In the course of chatting, VickyC, a public relations executive who can handily write her way out of a paper bag, says to me, “The other day I met a guy who says he’s making $30,000 a month publishing e-books.”

I almost choke on my $8-a-bottle Zinfandel. “Oh, yeah?” say I. “How is he accomplishing this wonder?”

“He publishes soft-core erotica in e-book format. He aims to put out one a day – thirty or thirty-one a month. But they’re short: 3,000 to 5,000 words.

“He has 276 of them online now. And he says this month he made 30 grand.”

Savoring the rustic harshness of my cheap wine, I ruminate over this. “Three thousand words is a lot to crank, day in and day out. But…it’s only five hundred words more than my comp students turn in, and they write their papers the night before the things are due.”

“Right,” she says. “And they’re not writing porn. They have to go out and do research.”

It occurs to me that I also would have to go out and do research were I to try to write a piece of pornographic fiction.

She continues: “He hires people to write these things. He gets them off Fiverr or finds them on amateur porn writers’ sites. Some of it, he writes himself. But most of the time, his job is to get the stuff online and market it.”

I look at VickyC. She looks at me.

“Once again,” I say, “we’ve missed the boat!”

“Any woman who’s over forty can write this stuff,” she says.

In that moment, a business is born.

Thirty Grand a Month? Really?

I can’t tell you whether the $30,000 figure is apocryphal or not. The web is full of anecdotes about people who claim to have turned 30 grand from Amazon sales. So – probably – we can discount the man’s claim or guess it was a one-time flash in the pan.

However… Nobody needs to earn $30,000 a month. Thirty thou’ a year would do the job for most of us.

It certainly would for me, in spades: all I need is enough to replace my adjunct teaching income: $1,120 a month, net, on the annual equivalent of a course load that earned a higher-than-median income when I was teaching full-time at Arizona State University.*

Eleven hundred bucks a month, even after expenses, is not very much.

A little exploring unearthed a podcast in which a woman described her progress toward a living wage, a-publishing on the Internet. Along with the audio file, the site posted a series of screenshots showing her Excel records of receipts. The first month or two, she earned grandiose returns along the lines of eight bucks.

Six months on, though, she had 80 books online. In that sixth month, she received a deposit from Amazon for $4,000.

Since then, she’s seen a steady middle-class income on receipts from e-book sales.

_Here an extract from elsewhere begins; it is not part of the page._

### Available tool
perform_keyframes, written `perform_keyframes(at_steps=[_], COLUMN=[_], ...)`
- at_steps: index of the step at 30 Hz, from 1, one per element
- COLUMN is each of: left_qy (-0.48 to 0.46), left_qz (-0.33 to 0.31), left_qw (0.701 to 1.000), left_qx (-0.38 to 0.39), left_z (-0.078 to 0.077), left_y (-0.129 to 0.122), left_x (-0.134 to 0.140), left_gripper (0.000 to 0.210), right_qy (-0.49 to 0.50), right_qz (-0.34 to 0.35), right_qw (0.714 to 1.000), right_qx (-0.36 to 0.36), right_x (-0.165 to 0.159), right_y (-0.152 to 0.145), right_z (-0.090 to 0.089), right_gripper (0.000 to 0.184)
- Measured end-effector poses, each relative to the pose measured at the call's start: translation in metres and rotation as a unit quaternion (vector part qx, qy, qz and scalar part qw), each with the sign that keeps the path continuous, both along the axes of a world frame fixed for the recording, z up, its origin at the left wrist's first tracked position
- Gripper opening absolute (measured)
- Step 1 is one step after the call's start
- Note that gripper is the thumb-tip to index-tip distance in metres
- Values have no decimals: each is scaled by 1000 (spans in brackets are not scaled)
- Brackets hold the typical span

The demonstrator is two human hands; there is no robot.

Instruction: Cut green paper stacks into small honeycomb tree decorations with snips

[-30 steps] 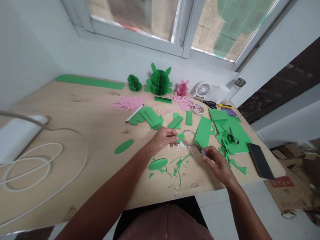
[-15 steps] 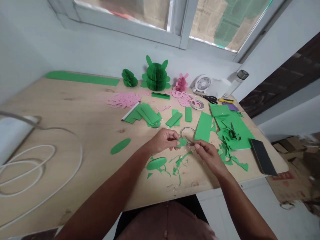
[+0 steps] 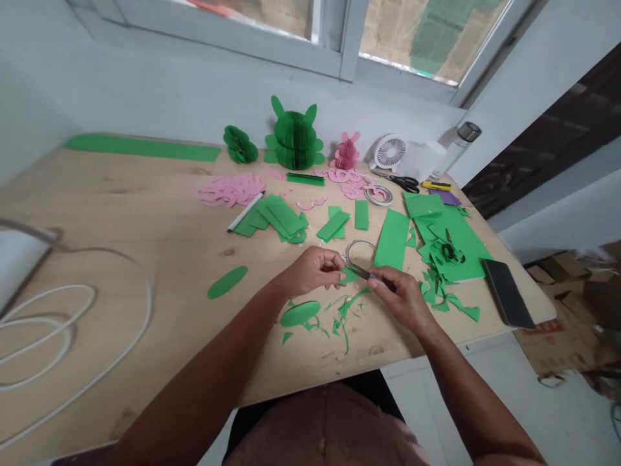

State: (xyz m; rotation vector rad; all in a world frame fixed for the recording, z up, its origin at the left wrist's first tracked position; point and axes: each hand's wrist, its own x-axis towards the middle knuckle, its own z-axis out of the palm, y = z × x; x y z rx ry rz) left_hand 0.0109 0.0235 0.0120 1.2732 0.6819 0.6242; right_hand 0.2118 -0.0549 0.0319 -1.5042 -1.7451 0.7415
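Observation:
My left hand (image 3: 316, 268) pinches a small green paper piece (image 3: 347, 276) between thumb and fingers. In my right hand (image 3: 402, 299) is a pair of small scissors (image 3: 359, 271), with dark handles and blades pointing left against that piece; the fingers partly hide them. Below the hands lie a green paper oval (image 3: 301, 314) and thin green trimmings (image 3: 343, 320). Another green oval (image 3: 228, 282) rests further left. Just beyond the fingertips is a thin ring-shaped loop (image 3: 359, 243), beside a green paper rectangle (image 3: 392, 239).
Green strips (image 3: 279, 217), a white pen (image 3: 246, 212) and pink cutouts (image 3: 231, 189) lie ahead. Along the wall stand a green paper figure (image 3: 294, 139), a pink one (image 3: 346, 153), a fan (image 3: 389, 151) and a bottle (image 3: 458, 149). At right are scraps (image 3: 439, 288) and a phone (image 3: 507, 294).
The scissors have come forward onto the green piece at my left fingertips, and more of their dark handle shows. The whole view has shifted slightly.

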Motion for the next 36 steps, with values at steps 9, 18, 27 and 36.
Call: perform_keyframes(at_steps=[9, 18, 27, 36], left_qy=[5, 9, 13, 10], left_qz=[-9, -13, -11, -17], left_qw=[1000, 1000, 1000, 1000], left_qx=[4, 14, 13, 15], left_z=[1, -2, 0, 1], left_y=[0, 0, 0, 0], left_x=[-1, -1, -1, -1], left_gripper=[11, 14, 14, 13], right_qy=[-10, -25, -27, -34], right_qz=[4, 8, 0, 7], right_qw=[1000, 999, 999, 999], right_qx=[12, 17, 24, 19], right_x=[-1, -3, -3, -2], right_y=[0, -1, -1, -1], right_z=[1, 3, 3, 3], right_gripper=[23, 26, 25, 26])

And she’s not even serving up the spicy stuff. She publishes plain ordinary romance.

How Big Is the Risk?

A five-thousand word bookoid doesn’t take long to write; two or three days if the scribbler works at it six or eight hours a day. If I hired a couple of competent writers, I figured, together we could generate eight to ten novelettes a month. I already had material in hand to publish 18 PG-13 bookoids, averaging about 19,000 words apiece, plus a cookbook and one book already published to Amazon. In six months, then, the S-corp could put 80 books on Amazon.

What if, I wondered, what if I took off a semester from teaching and used the time to try to build a publishing business that emits soft-core porn in e-book format only?

Could it replace the piddling teaching income? If the plan worked even modestly, it surely would.

Could it run me into the poorhouse? Absolutely. But I’m halfway there now, so what the Hey?

The Copyeditor’s Desk, my S-corporation, had a cash reserve of about $12,500. My plan was to use that fund to capitalize the racy book business.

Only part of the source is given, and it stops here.